**HOW TO COMPLETE THIS TASK**: Scan the data for "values" and copy each matching line.

**GIVEN DATA**:
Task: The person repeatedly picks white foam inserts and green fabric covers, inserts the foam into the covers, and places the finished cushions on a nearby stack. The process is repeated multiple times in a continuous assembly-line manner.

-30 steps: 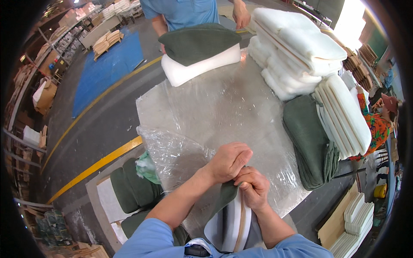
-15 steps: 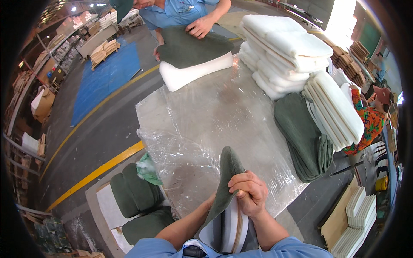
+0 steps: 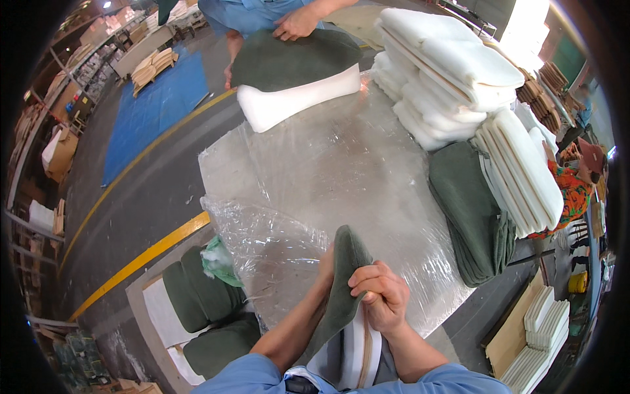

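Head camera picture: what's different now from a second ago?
The left hand moved left, mostly hidden behind the green cloth, whose tip now stands up. A co-worker's hand came from the picture's right onto another green cloth. The right hand still grips the cloth's edge; the tall white stack stayed put.

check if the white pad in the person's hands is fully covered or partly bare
Partly bare: the white pad shows below the right hand, beside the green fabric.

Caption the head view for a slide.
Right hand gripping green fabric, left hand mostly hidden behind it, at a plastic-covered table with stacked white padding; a co-worker opposite.
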Available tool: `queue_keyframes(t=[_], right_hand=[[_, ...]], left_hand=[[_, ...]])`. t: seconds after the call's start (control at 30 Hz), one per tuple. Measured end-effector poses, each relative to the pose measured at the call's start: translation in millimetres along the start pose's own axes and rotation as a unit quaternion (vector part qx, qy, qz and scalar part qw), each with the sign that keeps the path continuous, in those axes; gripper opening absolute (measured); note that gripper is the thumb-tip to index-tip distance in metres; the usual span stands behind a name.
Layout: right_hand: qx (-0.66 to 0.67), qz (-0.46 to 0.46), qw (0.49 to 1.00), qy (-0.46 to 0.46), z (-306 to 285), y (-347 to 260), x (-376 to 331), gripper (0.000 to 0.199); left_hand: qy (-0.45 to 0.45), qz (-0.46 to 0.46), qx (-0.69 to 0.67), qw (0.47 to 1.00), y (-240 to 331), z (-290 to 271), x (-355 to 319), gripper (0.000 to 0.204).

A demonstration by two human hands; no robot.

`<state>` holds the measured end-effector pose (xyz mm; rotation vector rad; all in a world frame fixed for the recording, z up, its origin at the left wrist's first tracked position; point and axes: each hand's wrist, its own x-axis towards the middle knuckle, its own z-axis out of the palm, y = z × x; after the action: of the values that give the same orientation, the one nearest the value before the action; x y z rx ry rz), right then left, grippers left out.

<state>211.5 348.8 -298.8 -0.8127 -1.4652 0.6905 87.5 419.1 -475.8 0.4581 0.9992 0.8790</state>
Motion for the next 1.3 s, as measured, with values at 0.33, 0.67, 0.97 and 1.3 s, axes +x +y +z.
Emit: queue_keyframes(t=[0.33,0.67,0.97,1.3], right_hand=[[0.042,0.022,0.999,0.006,-6.8,27.8,7.7,0.029],[0.044,0.072,0.996,-0.004,-7.9,33.4,11.5,0.02],[-0.014,0.112,0.993,-0.045,-11.7,29.1,9.8,0.014],[0.035,0.332,0.94,0.075,-114.2,-49.4,-145.7,0.047]], left_hand=[[-0.142,0.209,0.189,0.949,98.0,38.1,-1.8,0.065],[-0.173,0.344,0.317,0.867,135.2,62.2,-41.6,0.05],[-0.17,0.265,0.386,0.867,143.2,58.9,-44.2,0.036],[0.086,0.268,0.315,0.906,147.6,-22.1,-76.8,0.034]])
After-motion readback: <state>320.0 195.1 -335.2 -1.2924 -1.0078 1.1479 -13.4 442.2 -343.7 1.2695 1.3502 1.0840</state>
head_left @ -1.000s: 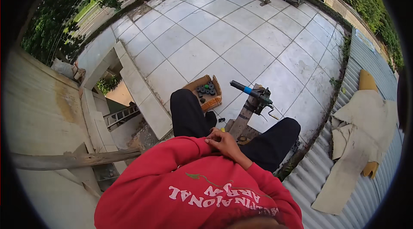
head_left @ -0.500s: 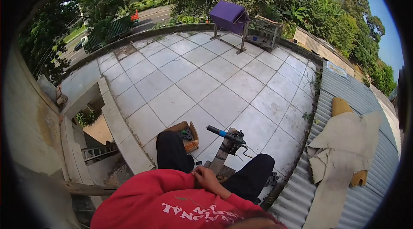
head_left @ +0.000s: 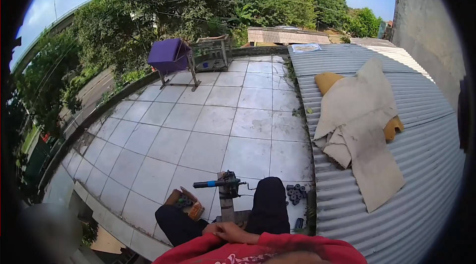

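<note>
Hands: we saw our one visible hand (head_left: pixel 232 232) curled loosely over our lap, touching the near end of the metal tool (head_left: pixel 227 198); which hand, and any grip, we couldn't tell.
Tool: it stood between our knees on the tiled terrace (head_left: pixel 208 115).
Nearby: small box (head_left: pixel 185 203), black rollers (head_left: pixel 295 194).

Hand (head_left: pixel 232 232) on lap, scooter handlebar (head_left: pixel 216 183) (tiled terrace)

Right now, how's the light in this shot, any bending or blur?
Head view: hard sunlight, bright glare on the tiled terrace and corrugated roof; fisheye bends the roof ribs and terrace edge toward the black rim; a smeared blurry patch sits lower left; the hands at the bottom edge look small, soft and partly cut off.
</note>
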Demonstrator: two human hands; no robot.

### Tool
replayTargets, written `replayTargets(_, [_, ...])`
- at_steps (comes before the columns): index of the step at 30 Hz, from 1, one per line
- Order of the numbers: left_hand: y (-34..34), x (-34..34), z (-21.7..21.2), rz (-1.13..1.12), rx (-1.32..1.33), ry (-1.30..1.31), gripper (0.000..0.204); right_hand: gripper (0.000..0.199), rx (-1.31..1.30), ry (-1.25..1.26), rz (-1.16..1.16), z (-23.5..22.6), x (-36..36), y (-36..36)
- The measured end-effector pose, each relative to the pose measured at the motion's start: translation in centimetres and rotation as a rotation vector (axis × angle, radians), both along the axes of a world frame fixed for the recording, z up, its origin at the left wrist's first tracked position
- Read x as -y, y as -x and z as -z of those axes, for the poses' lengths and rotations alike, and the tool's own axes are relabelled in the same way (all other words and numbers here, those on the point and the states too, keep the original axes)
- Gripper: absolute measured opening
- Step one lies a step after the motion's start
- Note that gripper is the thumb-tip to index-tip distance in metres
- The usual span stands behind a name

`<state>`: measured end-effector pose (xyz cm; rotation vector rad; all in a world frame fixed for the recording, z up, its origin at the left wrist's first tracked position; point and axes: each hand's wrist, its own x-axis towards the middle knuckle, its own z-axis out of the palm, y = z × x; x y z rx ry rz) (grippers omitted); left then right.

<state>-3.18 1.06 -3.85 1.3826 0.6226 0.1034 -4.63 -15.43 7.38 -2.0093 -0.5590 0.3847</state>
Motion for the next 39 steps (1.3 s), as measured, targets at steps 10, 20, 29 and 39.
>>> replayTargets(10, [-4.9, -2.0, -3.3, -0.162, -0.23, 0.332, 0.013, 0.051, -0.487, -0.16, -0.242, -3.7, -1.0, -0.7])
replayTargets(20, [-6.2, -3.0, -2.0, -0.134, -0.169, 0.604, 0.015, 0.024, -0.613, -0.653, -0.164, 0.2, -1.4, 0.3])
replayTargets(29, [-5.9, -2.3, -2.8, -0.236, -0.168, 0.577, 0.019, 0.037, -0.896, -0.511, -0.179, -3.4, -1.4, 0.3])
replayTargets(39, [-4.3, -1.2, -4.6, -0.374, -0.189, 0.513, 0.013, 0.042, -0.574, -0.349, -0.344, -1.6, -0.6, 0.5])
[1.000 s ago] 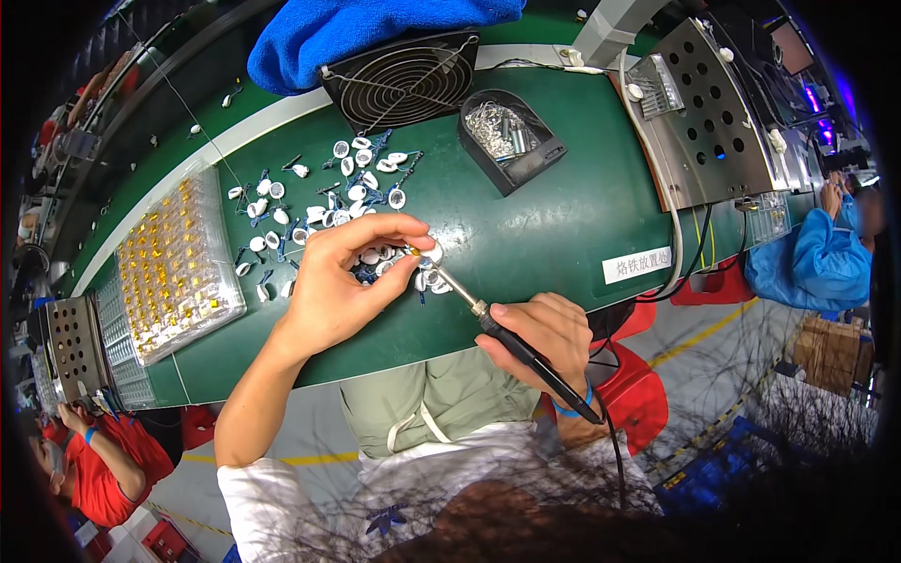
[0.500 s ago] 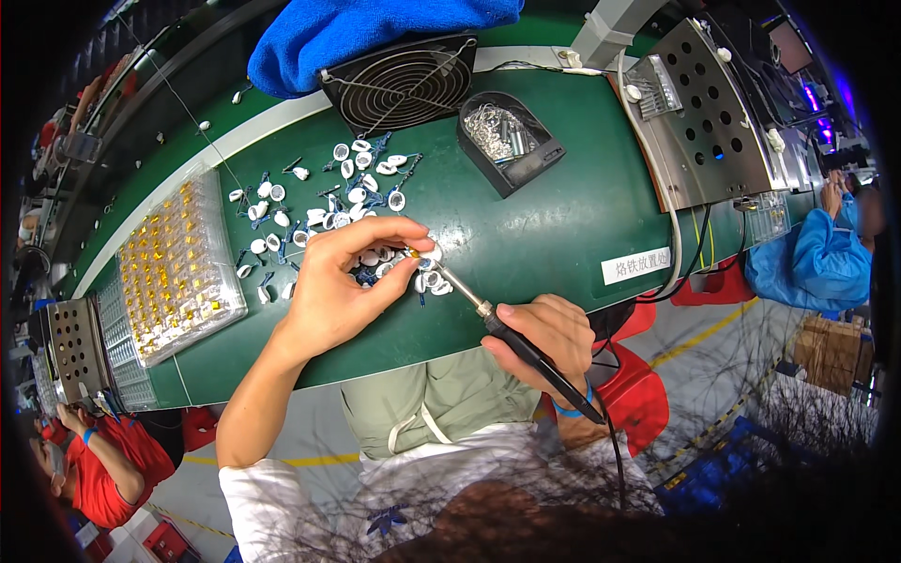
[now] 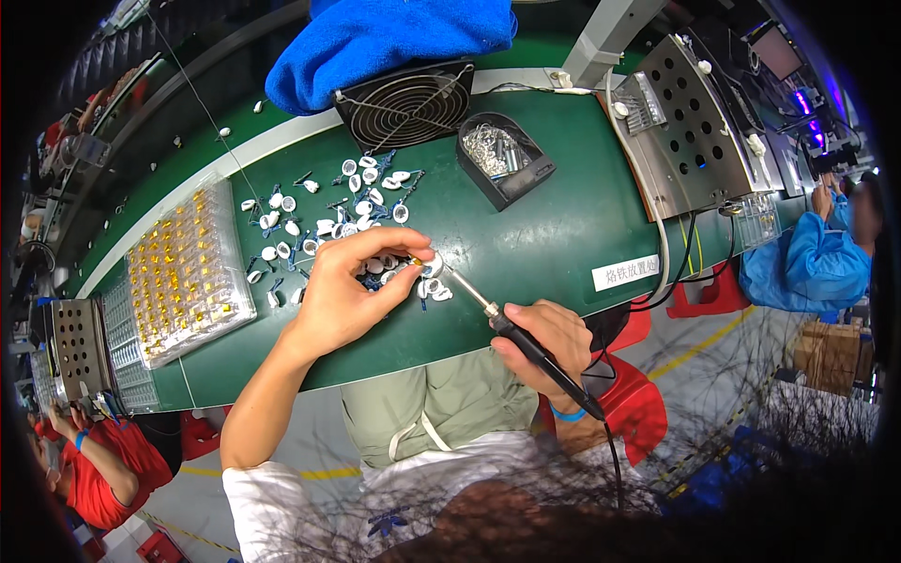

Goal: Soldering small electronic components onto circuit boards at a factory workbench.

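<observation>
My left hand (image 3: 361,281) pinches a small round white part (image 3: 433,266), with a bit of yellow showing at the fingertips, just above the green table. My right hand (image 3: 549,342) is closed around the black handle of a soldering iron (image 3: 531,349). Its metal tip points up and left, right by the white part; whether the two touch is hard to tell. Beyond and beneath my left hand lie several loose white earbud-like pieces (image 3: 364,183) with dark blue wires, some hidden by the fingers.
At left is a clear tray (image 3: 188,272) of yellow-topped parts. A black fan (image 3: 408,108) with a blue towel (image 3: 394,42) stands at the back, beside a dark bin (image 3: 507,164) of metal bits. A perforated metal box (image 3: 690,122) and cables are at right. Co-workers sit at both sides.
The view has shifted slightly, so the table's things appear lower. The iron's tip has drawn back a little from the white part, which shows more fully. Both grips are unchanged.
</observation>
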Tool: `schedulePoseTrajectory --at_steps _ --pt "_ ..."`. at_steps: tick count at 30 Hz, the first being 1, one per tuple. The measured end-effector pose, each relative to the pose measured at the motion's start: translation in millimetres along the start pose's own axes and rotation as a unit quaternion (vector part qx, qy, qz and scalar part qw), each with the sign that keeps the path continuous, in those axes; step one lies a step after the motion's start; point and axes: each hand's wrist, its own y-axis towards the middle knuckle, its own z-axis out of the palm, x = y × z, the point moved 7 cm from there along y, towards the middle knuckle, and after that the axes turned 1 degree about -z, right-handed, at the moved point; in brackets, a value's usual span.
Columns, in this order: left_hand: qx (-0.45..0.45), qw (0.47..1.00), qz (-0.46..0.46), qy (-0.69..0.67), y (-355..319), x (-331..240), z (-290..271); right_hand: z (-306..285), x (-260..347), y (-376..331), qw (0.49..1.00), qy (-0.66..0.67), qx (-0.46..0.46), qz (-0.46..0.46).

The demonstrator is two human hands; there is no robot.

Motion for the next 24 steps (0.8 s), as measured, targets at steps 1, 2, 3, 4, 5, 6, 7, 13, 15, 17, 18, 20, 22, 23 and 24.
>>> schedulePoseTrajectory --at_steps 1,2,3,4,5,6,7,13,15,17,18,20,22,23,24 --pt "0.005 1.0 0.004 0.018 1 -6 -2 -2 0 2 1.0 0.01 0.002 0.018" --pt "0.003 1.0 0.008 0.02 1 -5 -2 -2 1 4 1.0 0.009 0.001 0.014" --pt "0.003 1.0 0.003 0.017 1 -5 -3 -3 0 8 1.0 -0.013 -0.011 0.026" --pt "0.002 1.0 0.0 0.016 1 -5 -5 -4 0 13 0.999 -0.033 -0.024 0.036" --pt "-0.004 0.999 0.029 0.025 1 -9 -5 -7 -3 19 0.997 -0.058 -0.036 0.045" --pt "0.005 0.997 0.048 0.062 0 -10 -6 -7 -11 24 0.995 -0.071 -0.052 0.052" --pt "0.016 0.994 0.063 0.082 2 -20 -5 -9 -12 34 0.991 -0.114 -0.062 0.033" --pt "-0.019 0.982 0.121 0.146 -13 -54 -53 -9 -30 54 0.979 -0.204 -0.008 0.014" --pt "-0.091 0.986 0.054 0.129 -21 -35 -104 -7 -23 46 0.984 -0.173 -0.01 0.028" --pt "-0.136 0.982 0.002 0.131 -15 -19 -160 -1 -16 40 0.995 -0.065 -0.04 0.058" --pt "-0.171 0.972 -0.03 0.157 -9 -8 -190 6 -15 36 0.997 -0.051 -0.033 0.054" --pt "-0.19 0.954 -0.027 0.23 22 4 -225 11 -5 34 0.998 -0.019 -0.05 0.026" --pt "-0.196 0.96 -0.026 0.196 53 28 -252 18 -1 33 0.999 -0.015 -0.05 -0.005" --pt "-0.199 0.963 -0.027 0.181 71 38 -254 20 -3 31 0.999 -0.009 -0.05 -0.003" --pt "-0.206 0.963 -0.029 0.17 82 46 -261 23 -3 31 0.999 0.001 -0.049 -0.004"
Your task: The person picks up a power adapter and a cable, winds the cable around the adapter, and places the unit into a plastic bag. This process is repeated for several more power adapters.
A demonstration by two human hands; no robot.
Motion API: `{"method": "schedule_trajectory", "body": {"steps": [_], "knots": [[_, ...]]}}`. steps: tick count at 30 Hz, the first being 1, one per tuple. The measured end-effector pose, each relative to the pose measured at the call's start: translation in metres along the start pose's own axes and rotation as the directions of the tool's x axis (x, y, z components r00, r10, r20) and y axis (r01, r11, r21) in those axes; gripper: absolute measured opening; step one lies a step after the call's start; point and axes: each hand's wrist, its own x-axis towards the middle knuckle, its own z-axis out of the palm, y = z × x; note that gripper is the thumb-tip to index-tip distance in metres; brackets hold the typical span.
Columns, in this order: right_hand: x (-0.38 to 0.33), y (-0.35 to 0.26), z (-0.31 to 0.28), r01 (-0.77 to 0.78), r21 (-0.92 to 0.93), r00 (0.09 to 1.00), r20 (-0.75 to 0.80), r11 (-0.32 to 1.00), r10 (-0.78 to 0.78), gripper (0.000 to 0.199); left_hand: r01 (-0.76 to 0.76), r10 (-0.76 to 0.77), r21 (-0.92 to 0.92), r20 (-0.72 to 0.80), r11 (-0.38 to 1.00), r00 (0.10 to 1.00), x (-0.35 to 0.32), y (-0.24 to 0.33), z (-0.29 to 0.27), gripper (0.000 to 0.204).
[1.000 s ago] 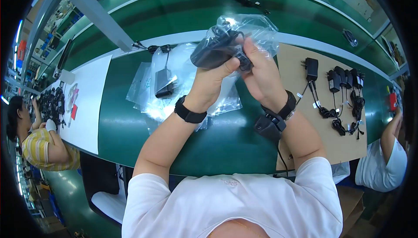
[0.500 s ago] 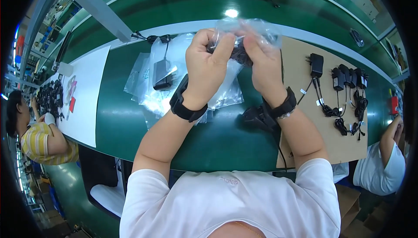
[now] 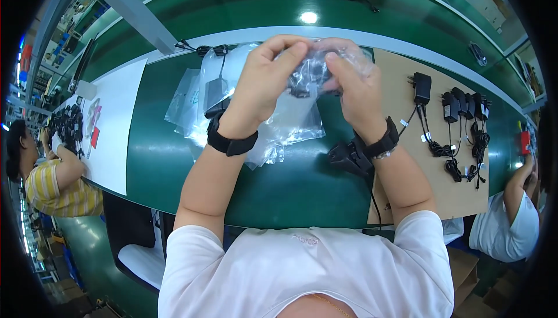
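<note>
My left hand (image 3: 260, 82) and my right hand (image 3: 359, 88) are raised over the far part of the green table. Between them is a clear plastic bag (image 3: 311, 74) with something black inside, looking like a power adapter with its cable. The left thumb and fingers pinch the bag's left upper edge; the right ones grip its right side. Beneath the left hand lies a stack of clear plastic bags (image 3: 311, 123), with a black power adapter (image 3: 216, 92) on its left part, partly hidden by that hand. Both wrists wear black straps.
Several black adapters (image 3: 450, 109) with coiled cables lie on a brown cardboard sheet (image 3: 418, 184) at right. A black device (image 3: 349, 158) sits by my right wrist. White sheeting (image 3: 119, 114) covers the table's left. Beyond is a green conveyor (image 3: 261, 10). People sit at both sides.
The bag's plastic now covers the black thing more, and my left hand has shifted slightly left and turned. The cable on the conveyor has moved slightly right. The person at right has reached forward.
</note>
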Motion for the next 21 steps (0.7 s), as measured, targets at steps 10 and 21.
{"method": "schedule_trajectory", "body": {"steps": [10, 21], "knots": [[0.018, 0.004, -0.011, -0.348, 0.176, 0.896, 0.351, 0.921, 0.271, 0.044, -0.358, 0.447, 0.480, -0.080, 0.801, 0.891, 0.003, -0.002, -0.018, 0.015], [0.135, 0.040, -0.027, -0.144, -0.556, 0.959, 0.127, 0.818, 0.255, 0.021, -0.370, 0.753, 0.785, -0.178, 0.498, 0.634, -0.005, 0.071, -0.059, 0.026]]}}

**ANSWER BOX**:
`<state>` holds the measured end-effector pose (xyz mm; rotation vector rad; all in a world frame fixed for the recording, z up, its origin at the left wrist's first tracked position; point and axes: each hand's wrist, its own x-axis towards the middle knuckle, its own z-axis out of the palm, y = z × x; after the action: of the values that give the same orientation, the one nearest the value before the action; x y z rx ry rz), right then left, grippers left out.
Motion for the next 1.3 s, as measured, with values at 0.33, 0.67, 0.97 and 1.3 s, axes +x +y +z.

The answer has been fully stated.